By analyzing existing cross correlation between Capri Holdings and Platinum Asia Investments, you can compare the effects of market volatilities on Capri Holdings and Platinum Asia and check how they will diversify away market risk if combined in the same portfolio for a given time horizon. You can also utilize pair trading strategies of matching a long position in Capri Holdings with a short position of Platinum Asia. Check out your portfolio center. Please also check ongoing floating volatility patterns of Capri Holdings and Platinum Asia.

Diversification Opportunities for Capri Holdings and Platinum Asia

-0.46
  Correlation Coefficient

Very good diversification

The 3 months correlation between Capri and Platinum is -0.46. Overlapping area represents the amount of risk that can be diversified away by holding Capri Holdings and Platinum Asia Investments in the same portfolio, assuming nothing else is changed. The correlation between historical prices or returns on Platinum Asia Investments and Capri Holdings is a relative statistical measure of the degree to which these equity instruments tend to move together. The correlation coefficient measures the extent to which returns on Capri Holdings are associated (or correlated) with Platinum Asia. Values of the correlation coefficient range from -1 to +1, where. The correlation of zero (0) is possible when the price movement of Platinum Asia Investments has no effect on the direction of Capri Holdings i.e., Capri Holdings and Platinum Asia go up and down completely randomly.

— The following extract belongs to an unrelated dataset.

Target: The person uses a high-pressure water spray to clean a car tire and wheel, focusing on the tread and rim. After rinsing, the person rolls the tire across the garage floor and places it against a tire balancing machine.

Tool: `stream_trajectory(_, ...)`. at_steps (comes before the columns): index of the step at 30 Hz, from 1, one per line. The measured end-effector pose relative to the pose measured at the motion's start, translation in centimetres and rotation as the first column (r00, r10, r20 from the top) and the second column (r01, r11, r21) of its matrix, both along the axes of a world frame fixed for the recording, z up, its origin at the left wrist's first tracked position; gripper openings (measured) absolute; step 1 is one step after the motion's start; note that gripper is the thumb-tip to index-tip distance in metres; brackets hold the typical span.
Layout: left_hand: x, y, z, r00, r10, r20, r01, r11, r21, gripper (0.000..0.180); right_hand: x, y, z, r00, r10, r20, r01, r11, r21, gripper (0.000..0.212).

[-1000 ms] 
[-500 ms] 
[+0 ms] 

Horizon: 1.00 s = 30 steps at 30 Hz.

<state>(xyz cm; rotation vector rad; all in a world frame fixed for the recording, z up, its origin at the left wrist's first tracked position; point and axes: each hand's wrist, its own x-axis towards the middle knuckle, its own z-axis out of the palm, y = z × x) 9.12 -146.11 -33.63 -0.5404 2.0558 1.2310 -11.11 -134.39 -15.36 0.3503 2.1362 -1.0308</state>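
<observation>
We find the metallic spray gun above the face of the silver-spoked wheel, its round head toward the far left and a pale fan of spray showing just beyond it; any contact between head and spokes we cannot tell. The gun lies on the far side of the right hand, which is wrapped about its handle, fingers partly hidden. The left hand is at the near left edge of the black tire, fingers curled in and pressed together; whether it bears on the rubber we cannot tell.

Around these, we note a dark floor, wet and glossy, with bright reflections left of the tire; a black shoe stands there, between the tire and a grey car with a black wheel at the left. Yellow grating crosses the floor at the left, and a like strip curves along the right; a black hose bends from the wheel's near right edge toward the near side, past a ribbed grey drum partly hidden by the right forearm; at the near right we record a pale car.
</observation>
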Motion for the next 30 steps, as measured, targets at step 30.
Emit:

Pair Corralation between Capri Holdings and Platinum Asia

Given the investment horizon of 90 days Capri Holdings is expected to generate 2.3 times less return on investment than Platinum Asia. In addition to that, Capri Holdings is 3.63 times more volatile than Platinum Asia Investments. It trades about 0.01 of its total potential returns per unit of risk. Platinum Asia Investments is currently generating about 0.1 per unit of volatility. If you would invest  102.00  in Platinum Asia Investments on December 30, 2024 and sell it today you would earn a total of  6.00  from holding Platinum Asia Investments or generate 5.88% return on investment over 90 days.
Time Period3 Months [change]
DirectionMoves Against 
StrengthVery Weak
Accuracy96.88%
ValuesDaily Returns

Capri Holdings  vs.  Platinum Asia Investments

 Performance 
       Timeline  
Capri Holdings 

Risk-Adjusted Performance

Very Weak

 
Weak
 
Strong
Over the last 90 days Capri Holdings has generated negative risk-adjusted returns adding no value to investors with long positions. Despite fairly strong basic indicators, Capri Holdings is not utilizing all of its potentials. The latest stock price confusion, may contribute to short-horizon losses for the traders.
Platinum Asia Investments 

Risk-Adjusted Performance

OK

 
Weak
 
Strong
Compared to the overall equity markets, risk-adjusted returns on investments in Platinum Asia Investments are ranked lower than 7 (%) of all global equities and portfolios over the last 90 days. In spite of comparatively stable forward indicators, Platinum Asia is not utilizing all of its potentials. The newest stock price uproar, may contribute to short-horizon losses for the private investors.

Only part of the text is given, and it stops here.